Huffman codes for known distribution

Andrei Alexandrescu

unread,

Sep 7, 1998, 3:00:00 AM9/7/98

to

Hello,

I have a question for you.
I have to send some big numbers whose distribution (and its
parameters) I know beforehand: it's normal distribution. Now that I
know the probability of each symbol (given by Gauss' formula), I can
apply logarithm and calculate the code length without a hitch. That
function will be a quadratic one.
The problem is, how can I get the actual code for each symbol without
building the Huffman tree? There has to be a mathematical way that
does not imply any memory consumption. Seems like I have to compute
the population (number of symbols) for each code length, but my math
is too weak for that. Otherwise I worked pretty much with compression
and the Huffman algorithm, so you can get deep into specifics.
Could you give me a hand? Thank you very much.

Yours,

Andrei Alexandrescu

DI Michael Schindler

unread,

Sep 8, 1998, 3:00:00 AM9/8/98

to

hi!

some ideas are on my huffman coding page
http://www.compressconsult.com/huffman/

The thing that might interest you most is the following
article from alistair moffat, also referenced from my page:
http://www.cs.mu.oz.au/~alistair/abstracts/inplace.html

Also my page gives some hints for in-place code calculations,
using only the space you need for efficient encoding anyway.
this space is the last log2(alphabetsize) bits of code and
codelength (also log2(alphabetsize) bits maximum) for each
symbol.

In your case it might pay off to encode not the whole number
but only part of it using huffman code and write out the
remaining bits verbatim; but of course this depends on the
parameters of your distribution. The point is that the whole
huffmann memory need will shrink as your number of symbols
shrinks in this approach. The last few bits will be
nearly evenly distributed anyway, so your loss in compression
is small.

just mail me if you need more info.
Simple entropy coding might not be best for your data, but I
need to know more before commenting.

regards
Michael

--
DI Michael Schindler Compression Consulting
http://www.compressconsult.com/ mic...@compressconsult.com

Andrei Alexandrescu <alexan...@micromodeling.com> wrote in article
<6t11kr$571$1...@scream.auckland.ac.nz>...

BCrow1962

unread,

Sep 11, 1998, 3:00:00 AM9/11/98

to

If you compute the table for an average distribution, you might find that the
difference in the amount of compression you get with a table built from a
specific distribution is insignificant. In other words, why not precompute the
table?

Brian Crowley

Christian von Roques

unread,

Sep 14, 1998, 3:00:00 AM9/14/98

to

Andrei Alexandrescu <alexan...@micromodeling.com> writes:

> I have to send some big numbers whose distribution (and its
> parameters) I know beforehand: it's normal distribution. Now that I
> know the probability of each symbol (given by Gauss' formula), I can
> apply logarithm and calculate the code length without a hitch. That
> function will be a quadratic one.

> The problem is, how can I get the actual code for each symbol without
> building the Huffman tree? There has to be a mathematical way that
> does not imply any memory consumption. Seems like I have to compute
> the population (number of symbols) for each code length, but my math
> is too weak for that. Otherwise I worked pretty much with compression
> and the Huffman algorithm, so you can get deep into specifics.
> Could you give me a hand? Thank you very much.

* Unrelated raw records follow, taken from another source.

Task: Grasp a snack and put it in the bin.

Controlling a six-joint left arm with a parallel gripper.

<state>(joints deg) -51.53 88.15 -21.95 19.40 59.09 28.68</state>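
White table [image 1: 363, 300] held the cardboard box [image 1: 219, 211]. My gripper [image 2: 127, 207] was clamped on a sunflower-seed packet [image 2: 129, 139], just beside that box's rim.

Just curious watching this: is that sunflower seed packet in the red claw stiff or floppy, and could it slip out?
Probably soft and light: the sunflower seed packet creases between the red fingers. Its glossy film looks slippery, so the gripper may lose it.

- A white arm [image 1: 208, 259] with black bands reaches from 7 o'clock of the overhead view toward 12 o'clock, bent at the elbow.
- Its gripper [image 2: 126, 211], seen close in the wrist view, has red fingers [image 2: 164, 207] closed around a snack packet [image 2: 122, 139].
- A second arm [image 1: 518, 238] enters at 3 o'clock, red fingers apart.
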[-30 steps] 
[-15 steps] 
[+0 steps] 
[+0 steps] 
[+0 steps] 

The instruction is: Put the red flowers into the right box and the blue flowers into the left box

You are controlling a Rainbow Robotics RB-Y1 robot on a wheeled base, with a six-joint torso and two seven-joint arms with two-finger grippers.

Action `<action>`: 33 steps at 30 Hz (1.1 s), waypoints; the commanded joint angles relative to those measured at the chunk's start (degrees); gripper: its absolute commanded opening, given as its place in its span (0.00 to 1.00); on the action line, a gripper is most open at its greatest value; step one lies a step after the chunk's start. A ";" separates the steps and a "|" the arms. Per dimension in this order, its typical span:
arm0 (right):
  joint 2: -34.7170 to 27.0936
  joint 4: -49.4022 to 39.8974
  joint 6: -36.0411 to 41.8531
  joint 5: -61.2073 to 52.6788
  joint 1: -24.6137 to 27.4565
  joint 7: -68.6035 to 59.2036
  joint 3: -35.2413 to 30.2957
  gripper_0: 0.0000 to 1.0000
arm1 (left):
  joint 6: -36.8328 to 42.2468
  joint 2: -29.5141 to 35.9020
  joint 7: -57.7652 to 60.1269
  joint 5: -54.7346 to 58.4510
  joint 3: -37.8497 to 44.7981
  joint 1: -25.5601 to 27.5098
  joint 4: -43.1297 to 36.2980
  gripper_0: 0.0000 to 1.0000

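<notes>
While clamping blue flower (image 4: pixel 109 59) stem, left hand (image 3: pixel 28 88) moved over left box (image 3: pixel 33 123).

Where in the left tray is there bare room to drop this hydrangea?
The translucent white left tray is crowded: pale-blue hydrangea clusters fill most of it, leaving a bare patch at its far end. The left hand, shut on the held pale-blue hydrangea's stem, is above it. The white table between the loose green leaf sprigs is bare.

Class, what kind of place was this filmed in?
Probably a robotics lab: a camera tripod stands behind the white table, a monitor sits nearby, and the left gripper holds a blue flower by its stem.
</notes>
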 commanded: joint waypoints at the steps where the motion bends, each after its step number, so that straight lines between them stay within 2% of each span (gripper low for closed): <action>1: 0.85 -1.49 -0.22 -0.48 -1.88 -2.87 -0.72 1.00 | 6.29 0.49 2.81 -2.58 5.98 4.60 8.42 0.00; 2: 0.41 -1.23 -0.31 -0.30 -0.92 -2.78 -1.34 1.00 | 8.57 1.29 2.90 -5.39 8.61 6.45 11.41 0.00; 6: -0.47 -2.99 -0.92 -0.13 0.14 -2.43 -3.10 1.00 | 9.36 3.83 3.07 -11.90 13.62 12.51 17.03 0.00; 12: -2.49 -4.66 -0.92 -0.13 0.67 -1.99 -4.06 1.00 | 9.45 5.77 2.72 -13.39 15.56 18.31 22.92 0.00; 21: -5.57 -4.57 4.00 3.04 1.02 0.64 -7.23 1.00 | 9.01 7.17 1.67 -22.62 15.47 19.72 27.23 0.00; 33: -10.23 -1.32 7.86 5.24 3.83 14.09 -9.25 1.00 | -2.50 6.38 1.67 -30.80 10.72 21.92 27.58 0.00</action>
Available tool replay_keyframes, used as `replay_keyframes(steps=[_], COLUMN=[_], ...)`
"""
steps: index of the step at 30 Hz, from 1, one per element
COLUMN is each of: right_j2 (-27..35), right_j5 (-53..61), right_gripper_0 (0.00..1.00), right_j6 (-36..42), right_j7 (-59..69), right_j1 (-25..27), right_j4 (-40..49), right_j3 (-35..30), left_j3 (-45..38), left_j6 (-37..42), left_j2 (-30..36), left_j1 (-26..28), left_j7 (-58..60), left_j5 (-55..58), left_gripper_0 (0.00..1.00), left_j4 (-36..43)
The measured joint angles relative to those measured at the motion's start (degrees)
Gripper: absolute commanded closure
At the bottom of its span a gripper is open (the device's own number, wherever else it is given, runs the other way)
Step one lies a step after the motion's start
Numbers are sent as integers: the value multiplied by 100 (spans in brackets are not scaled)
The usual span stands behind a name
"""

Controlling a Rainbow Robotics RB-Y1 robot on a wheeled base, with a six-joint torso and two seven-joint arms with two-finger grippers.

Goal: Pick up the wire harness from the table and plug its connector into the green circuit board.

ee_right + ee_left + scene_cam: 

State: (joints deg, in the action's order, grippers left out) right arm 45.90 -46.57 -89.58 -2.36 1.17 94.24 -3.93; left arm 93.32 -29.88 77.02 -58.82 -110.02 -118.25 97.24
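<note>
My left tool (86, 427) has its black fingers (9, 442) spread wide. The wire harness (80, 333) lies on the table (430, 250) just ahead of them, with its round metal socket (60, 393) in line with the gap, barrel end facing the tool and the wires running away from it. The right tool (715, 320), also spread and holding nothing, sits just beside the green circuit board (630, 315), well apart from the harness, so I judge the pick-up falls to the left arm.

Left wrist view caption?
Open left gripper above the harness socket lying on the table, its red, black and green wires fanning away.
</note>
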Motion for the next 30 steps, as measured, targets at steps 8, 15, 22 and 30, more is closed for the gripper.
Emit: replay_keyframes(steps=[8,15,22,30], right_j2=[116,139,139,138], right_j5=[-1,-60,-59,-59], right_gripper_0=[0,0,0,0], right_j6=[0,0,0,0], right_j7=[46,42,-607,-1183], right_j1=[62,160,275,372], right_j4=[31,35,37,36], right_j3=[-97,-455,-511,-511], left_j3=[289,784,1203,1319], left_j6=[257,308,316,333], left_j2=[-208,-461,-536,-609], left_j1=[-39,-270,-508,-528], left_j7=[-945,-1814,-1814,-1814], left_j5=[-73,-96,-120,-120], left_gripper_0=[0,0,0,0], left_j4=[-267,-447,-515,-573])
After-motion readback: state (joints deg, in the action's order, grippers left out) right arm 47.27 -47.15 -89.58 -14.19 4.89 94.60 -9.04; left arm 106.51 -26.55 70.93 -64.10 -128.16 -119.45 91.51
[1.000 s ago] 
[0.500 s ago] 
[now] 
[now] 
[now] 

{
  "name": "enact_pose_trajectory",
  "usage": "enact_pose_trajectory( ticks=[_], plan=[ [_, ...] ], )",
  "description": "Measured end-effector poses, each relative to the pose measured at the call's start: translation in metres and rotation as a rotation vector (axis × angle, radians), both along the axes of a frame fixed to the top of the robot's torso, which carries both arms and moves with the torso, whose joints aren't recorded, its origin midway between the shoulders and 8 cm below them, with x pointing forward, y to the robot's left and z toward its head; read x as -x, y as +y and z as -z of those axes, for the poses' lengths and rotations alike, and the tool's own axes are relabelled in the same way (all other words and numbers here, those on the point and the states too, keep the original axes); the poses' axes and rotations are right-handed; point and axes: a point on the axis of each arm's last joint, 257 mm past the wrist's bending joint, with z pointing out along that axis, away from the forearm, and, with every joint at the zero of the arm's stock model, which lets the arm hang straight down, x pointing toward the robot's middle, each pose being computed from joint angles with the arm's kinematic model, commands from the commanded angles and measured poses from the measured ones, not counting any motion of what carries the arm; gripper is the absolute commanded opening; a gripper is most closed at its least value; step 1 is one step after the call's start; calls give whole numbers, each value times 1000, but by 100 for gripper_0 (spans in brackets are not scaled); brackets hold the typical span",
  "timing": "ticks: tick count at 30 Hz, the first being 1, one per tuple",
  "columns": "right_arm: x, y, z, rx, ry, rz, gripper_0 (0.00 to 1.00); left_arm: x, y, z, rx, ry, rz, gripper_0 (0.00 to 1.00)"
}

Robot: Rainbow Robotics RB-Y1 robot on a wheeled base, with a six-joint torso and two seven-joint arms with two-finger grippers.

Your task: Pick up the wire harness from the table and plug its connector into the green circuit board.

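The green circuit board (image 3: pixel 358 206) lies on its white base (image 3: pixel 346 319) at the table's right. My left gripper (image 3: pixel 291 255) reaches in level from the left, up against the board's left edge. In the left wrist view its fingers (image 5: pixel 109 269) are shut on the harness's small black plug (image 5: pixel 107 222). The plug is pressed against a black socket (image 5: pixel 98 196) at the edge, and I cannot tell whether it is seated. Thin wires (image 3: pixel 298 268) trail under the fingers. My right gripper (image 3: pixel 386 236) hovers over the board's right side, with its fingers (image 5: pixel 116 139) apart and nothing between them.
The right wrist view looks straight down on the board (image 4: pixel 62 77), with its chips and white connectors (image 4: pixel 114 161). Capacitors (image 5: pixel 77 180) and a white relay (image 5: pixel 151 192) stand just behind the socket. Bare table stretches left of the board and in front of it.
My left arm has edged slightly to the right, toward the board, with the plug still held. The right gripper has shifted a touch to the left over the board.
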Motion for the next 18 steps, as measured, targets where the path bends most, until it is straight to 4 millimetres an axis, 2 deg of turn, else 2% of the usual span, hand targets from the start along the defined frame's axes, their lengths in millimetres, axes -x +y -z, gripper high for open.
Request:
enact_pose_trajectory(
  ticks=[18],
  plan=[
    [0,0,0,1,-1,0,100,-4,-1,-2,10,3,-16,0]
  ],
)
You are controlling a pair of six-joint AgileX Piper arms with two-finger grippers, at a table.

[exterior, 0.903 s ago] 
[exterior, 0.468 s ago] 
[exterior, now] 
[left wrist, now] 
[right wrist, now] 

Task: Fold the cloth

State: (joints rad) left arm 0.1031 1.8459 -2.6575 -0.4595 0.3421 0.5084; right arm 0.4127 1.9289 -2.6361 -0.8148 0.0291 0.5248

You can make use of arithmetic-coding. This is conceptually very
simple, but sadly has some hard practical problems: Let's assume, that
you just want to encode your numbers up to a specified precision. To
get a good entropy-encoding, you should try to give all bits in the
resulting encoding such a meaning, that they are as likely to be 0 as
they are likely to be 1, so that each of them represents one Bit of
information. This is in theory no problem, as you know the
probability distribution P(x) of the numbers you want to encode
beforehand. To encode a number X, you start with the knowledge, that
it must lie between lo = minus infinity and hi = plus infinity. To
make a code-bit represent one Bit of information you must find the
point m between lo and hi, such that lo <= X < m is as likely as m <=
X < hi, that is:

\int_{lo}^{m}P(x) dx = \int_{m}^{hi}P(x) dx.

When you've found m, you use one bit to encode, whether X<m or m<=X.
Finding m is the hard part.

If X<m you set the new hi to be m, If m<=X you set lo to m. You then
repeat this encoding with the new hi and lo until hi - lo is small
enough to fulfill your precision constraints. This will require more
bits to encode unlikely numbers with the specified precision than it
will take to encode more likely numbers to the same precision. The
precision constraint need not be uniform.

Hope this helps
Christian.